Paying for Graduate School
College is a huge expense, and heaping an extra two to four (or significantly more) years of education on top of the cost of your bachelor’s degree may not be that appealing. Add in the fact that graduate students typically are solidly into adulthood and may even already have careers and real incomes, and the cost of grad school becomes a big deal. However, if you’re convinced that the career opportunities that an advanced degree offers are worth the sacrifice, there are ways to pay for graduate school.
Graduate fellowships are the holy grail of graduate student financial aid. Typically, fellowships involve a tuition waiver and a stipend, with the possibility of other perks as well. If you are awarded a fellowship, you are basically getting paid to be a grad student, and you’re freed of financial concerns that might otherwise interfere with your work. Fellowship recipients are largely free to take classes and conduct research that they find interesting and worthwhile, often without additional commitments like teaching.

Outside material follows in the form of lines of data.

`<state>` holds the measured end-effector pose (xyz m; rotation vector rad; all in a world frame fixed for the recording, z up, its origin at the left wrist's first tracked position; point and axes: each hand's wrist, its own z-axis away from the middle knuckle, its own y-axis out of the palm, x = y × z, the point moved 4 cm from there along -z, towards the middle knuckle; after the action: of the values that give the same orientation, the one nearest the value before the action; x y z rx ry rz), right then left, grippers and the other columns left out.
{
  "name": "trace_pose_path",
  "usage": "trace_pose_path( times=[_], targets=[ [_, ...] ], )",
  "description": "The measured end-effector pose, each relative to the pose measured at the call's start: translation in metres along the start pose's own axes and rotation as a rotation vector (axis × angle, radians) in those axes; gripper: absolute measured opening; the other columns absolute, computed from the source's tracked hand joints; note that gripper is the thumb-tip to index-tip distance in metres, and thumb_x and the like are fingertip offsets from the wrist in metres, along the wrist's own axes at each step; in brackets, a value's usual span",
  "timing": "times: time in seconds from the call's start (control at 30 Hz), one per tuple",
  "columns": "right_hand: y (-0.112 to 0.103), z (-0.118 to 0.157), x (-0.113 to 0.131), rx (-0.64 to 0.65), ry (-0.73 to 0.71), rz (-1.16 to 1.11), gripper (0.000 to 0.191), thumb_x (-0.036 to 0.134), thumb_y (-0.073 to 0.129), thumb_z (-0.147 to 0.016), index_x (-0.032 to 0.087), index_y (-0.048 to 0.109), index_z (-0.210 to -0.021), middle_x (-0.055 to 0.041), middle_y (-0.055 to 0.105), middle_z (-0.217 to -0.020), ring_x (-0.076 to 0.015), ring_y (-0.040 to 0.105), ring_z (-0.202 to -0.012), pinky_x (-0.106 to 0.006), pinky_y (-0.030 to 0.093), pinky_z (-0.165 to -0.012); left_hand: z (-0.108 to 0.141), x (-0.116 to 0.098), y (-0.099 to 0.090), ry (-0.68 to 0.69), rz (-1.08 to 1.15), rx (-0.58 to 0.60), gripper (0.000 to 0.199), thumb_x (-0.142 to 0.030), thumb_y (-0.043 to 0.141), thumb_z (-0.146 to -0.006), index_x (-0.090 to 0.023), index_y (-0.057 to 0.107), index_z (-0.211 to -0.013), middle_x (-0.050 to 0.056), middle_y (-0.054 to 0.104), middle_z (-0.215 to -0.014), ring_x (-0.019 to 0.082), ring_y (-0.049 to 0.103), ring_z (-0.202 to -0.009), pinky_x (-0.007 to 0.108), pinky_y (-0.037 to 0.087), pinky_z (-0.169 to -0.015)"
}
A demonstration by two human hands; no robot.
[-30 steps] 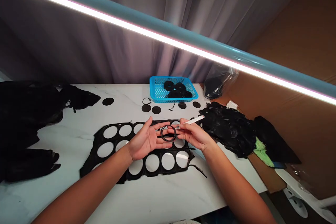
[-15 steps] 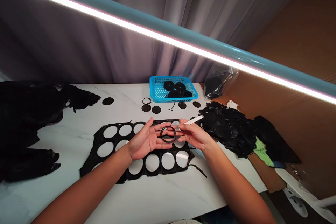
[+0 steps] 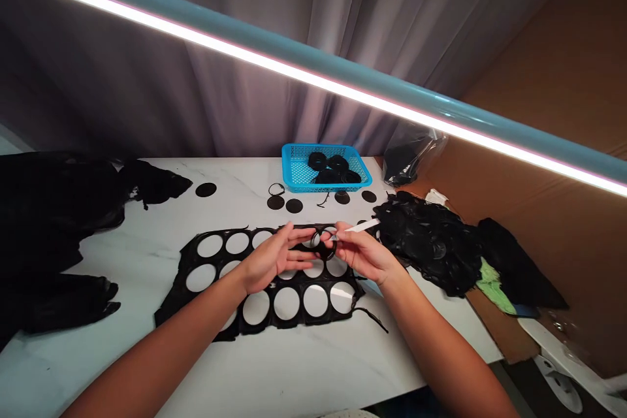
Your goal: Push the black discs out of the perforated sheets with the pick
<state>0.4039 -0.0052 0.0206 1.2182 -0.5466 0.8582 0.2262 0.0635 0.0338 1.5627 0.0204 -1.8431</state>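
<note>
Some thin, round black rings (image 3: 334, 250)

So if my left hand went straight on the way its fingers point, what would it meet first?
Your left hand would most likely meet the black ring first, with your right hand just beyond. Depth is unclear here, so it may already touch the ring.

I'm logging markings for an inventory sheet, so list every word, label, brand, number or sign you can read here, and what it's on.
None can be read.
Slim white tool in the right hand: any marking would be too small to make out.
Blue basket: no legible text.
Clear bag: no legible text.
</note>
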Motion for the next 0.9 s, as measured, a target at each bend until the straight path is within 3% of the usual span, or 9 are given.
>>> trace_pose_path(
  times=[0.07,0.13,0.2,0.3,0.47,0.77,0.9],
  targets=[
    [-0.007,-0.004,0.009,-0.099,-0.112,0.002,0.031,0.026,0.075,-0.076,0.021,0.044,-0.069,-0.0037,0.069,-0.100,-0.0130,0.066,-0.086,-0.020,0.056,-0.069,0.004,0.001,-0.011,0.120,-0.418,-0.173,0.047,-0.051,0.046,-0.095,-0.020,0.059,-0.128,0.012,0.054,-0.137,0.031,0.057,-0.119,0.049,0.040,-0.104],
    [-0.013,-0.010,0.015,-0.180,-0.201,0.069,0.033,0.027,0.075,-0.075,0.021,0.044,-0.067,-0.0040,0.069,-0.104,-0.0134,0.065,-0.088,-0.024,0.054,-0.075,0.010,0.008,-0.016,0.253,-0.856,-0.260,0.040,-0.044,0.051,-0.094,-0.022,0.061,-0.126,0.010,0.054,-0.136,0.030,0.052,-0.124,0.047,0.039,-0.107],
    [-0.015,-0.018,0.014,-0.205,-0.262,0.233,0.031,0.030,0.075,-0.075,0.021,0.046,-0.067,-0.0050,0.070,-0.103,-0.0142,0.064,-0.088,-0.027,0.052,-0.078,0.015,0.024,-0.016,0.348,-1.196,-0.246,0.042,-0.039,0.054,-0.093,-0.022,0.056,-0.132,0.010,0.046,-0.146,0.031,0.041,-0.135,0.049,0.034,-0.111],
    [-0.008,-0.030,0.000,-0.112,-0.311,0.588,0.024,0.031,0.070,-0.079,0.020,0.051,-0.069,-0.0055,0.071,-0.095,-0.0163,0.063,-0.086,-0.031,0.048,-0.079,0.022,0.049,-0.014,0.425,-1.494,-0.216,0.053,-0.035,0.056,-0.093,-0.021,0.042,-0.143,0.011,0.035,-0.154,0.030,0.026,-0.144,0.051,0.025,-0.116],
    [0.003,-0.035,-0.023,0.003,-0.356,0.940,0.018,0.030,0.060,-0.084,0.020,0.052,-0.071,-0.0051,0.070,-0.092,-0.0188,0.064,-0.087,-0.033,0.048,-0.080,0.026,0.060,-0.011,0.447,-1.638,-0.242,0.057,-0.037,0.053,-0.096,-0.021,0.035,-0.147,0.010,0.034,-0.155,0.032,0.017,-0.146,0.052,0.023,-0.117],
    [0.005,-0.033,-0.021,-0.009,-0.376,1.084,0.018,0.026,0.057,-0.085,0.020,0.050,-0.070,-0.0034,0.068,-0.089,-0.0185,0.064,-0.087,-0.030,0.047,-0.078,0.027,0.060,-0.011,0.452,-1.659,-0.250,0.055,-0.037,0.054,-0.095,-0.019,0.039,-0.145,0.011,0.036,-0.153,0.035,0.017,-0.146,0.052,0.025,-0.116],
    [0.006,-0.030,-0.023,-0.011,-0.456,1.228,0.017,0.022,0.056,-0.087,0.021,0.049,-0.071,-0.0028,0.067,-0.088,-0.0174,0.061,-0.083,-0.029,0.045,-0.076,0.027,0.062,-0.011,0.455,-1.690,-0.266,0.055,-0.037,0.054,-0.095,-0.022,0.038,-0.146,0.010,0.033,-0.155,0.035,0.017,-0.146,0.053,0.027,-0.115]
  ],
)
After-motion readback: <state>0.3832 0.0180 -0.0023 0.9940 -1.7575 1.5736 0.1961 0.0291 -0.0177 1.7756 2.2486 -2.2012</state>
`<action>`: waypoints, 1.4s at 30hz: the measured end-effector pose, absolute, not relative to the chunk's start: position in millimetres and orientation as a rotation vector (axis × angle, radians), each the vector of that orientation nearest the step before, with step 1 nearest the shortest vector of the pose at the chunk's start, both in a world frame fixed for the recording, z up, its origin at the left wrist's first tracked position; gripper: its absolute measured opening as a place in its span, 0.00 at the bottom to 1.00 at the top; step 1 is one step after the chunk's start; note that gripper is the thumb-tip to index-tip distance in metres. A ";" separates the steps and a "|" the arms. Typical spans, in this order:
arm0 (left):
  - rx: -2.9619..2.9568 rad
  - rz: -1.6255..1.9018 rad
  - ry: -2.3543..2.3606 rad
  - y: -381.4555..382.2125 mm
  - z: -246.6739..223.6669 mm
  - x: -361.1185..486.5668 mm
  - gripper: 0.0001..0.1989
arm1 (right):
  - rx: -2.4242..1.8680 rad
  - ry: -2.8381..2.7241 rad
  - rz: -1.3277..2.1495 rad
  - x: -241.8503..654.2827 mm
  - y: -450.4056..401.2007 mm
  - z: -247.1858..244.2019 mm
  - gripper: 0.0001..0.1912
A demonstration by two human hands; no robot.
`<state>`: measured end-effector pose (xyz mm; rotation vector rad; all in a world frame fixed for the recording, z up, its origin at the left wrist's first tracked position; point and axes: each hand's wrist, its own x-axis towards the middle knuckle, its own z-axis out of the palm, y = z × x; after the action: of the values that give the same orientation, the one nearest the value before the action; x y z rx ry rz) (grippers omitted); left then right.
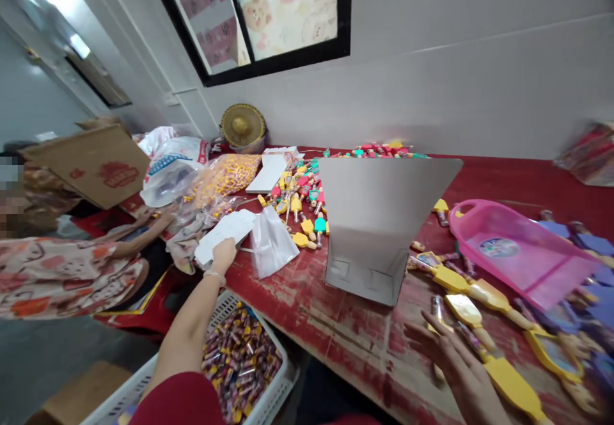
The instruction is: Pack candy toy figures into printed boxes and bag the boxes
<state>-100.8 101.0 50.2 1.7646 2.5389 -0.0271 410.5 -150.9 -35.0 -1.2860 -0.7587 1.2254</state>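
My left hand (223, 255) rests at the near edge of a red, worn table (307, 297), gripping a white paper card (225, 236). Beside it lies a clear plastic bag (271, 246). My right hand (455, 374) hangs low at the bottom right, fingers spread and holding nothing. It is nearest to several yellow paddle-shaped toys (484, 297) and small candy tubes on the table. A grey cardboard display stand (384, 220) stands upright between my hands.
A white plastic basket (158, 374) of wrapped candy rolls sits below the table edge. A pink plastic tray (518, 252) lies at the right, and coloured toy pieces (302, 195) are heaped behind the stand. A co-worker's patterned sleeve (62, 278) and arm reach in from the left.
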 end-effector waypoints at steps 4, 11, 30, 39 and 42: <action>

Fellowships are offered both by universities and by external agencies, such as scholarship foundations or government programs. Some external fellowships may require a service commitment or a partial repayment, or may make other stipulations as to how the award can be used. Similarly, some university fellowships may have specific research obligations that the recipient will need to fulfill, though awards with substantial teaching or research requirements are usually termed assistantships.
The majority of graduate programs, especially those at large state colleges and universities, will offer teaching or research assistantships to graduate students. These placements typically come with a full or partial tuition waiver and a stipend. In exchange, recipients are asked to assist a faculty member with research or with teaching a class. Some grad teaching assistants are given their own classes to teach or put in charge of lab sections of large lecture classes. The work load can vary for a teaching or research assistantship, but is usually considerably lighter than a full-time faculty workload.
Some colleges also offer additional assistantships beyond teaching or research. The most common of these is the graduate service assistantship, where a grad student works with faculty or staff, usually in some sort of administrative capacity. Service assistants usually work in one of several student services offices on campus, assisting students either directly or indirectly. Assistantships in general are a great source of grad school funding and also provide useful job experience. The workload can feel stressful, especially at first, and the demands of your assistantship may limit the number of classes you are able to take in a given semester. However, a free ride is nothing to scoff at.
Graduate students are eligible for a variety of scholarship opportunities, so if you’re worried that undergraduates get all of that award money, research graduate scholarships to prove yourself wrong. If you’re returning to school to further your career, there’s a possibility your employer may also provide some sort of assistance for you to attend graduate school. (Scholarships money from your employer may come with a promise from you that you return to that business or organization once you’ve completed your graduate degree, however.) You can also do a scholarship search to find aid opportunities that are open to graduate students or are specifically tailored for graduate school.
Federal student financial aid is also available to graduate students. Graduate students are considered independent on the FAFSA, so they do not need their parents’ financial information to apply for aid. While students in the vast majority of graduate programs no longer qualify for Pell Grants, they can still receive Stafford Loans and Federal Work-Study. Graduate Stafford Loan limits are more generous than their undergraduate counterparts, and actually come close to being able to cover the costs associated with a graduate education. Graduate students can also borrow PLUS Loans, but unlike undergraduates, they take out the loans for themselves, rather than having to ask their parents to borrow the money.
Other Income Sources
Even with assistance, many grad students can’t afford to pay for school and pay their bills. There are some sources of off-campus income that students may want to consider. Look for teaching opportunities at nearby community colleges. Many will hire graduate students, especially grad students with teaching experience, for in-demand courses for freshmen. Many grad students cobble together an almost comfortable income, and an impressive teaching portfolio, by serving as adjuncts off-campus. Working as a research assistant or freelance writer outside your department could also be an option—after all, most grad students have demonstrated skills in these areas. Tutoring and scoring placement exams or essay sections of standardized tests are also perennial favorites.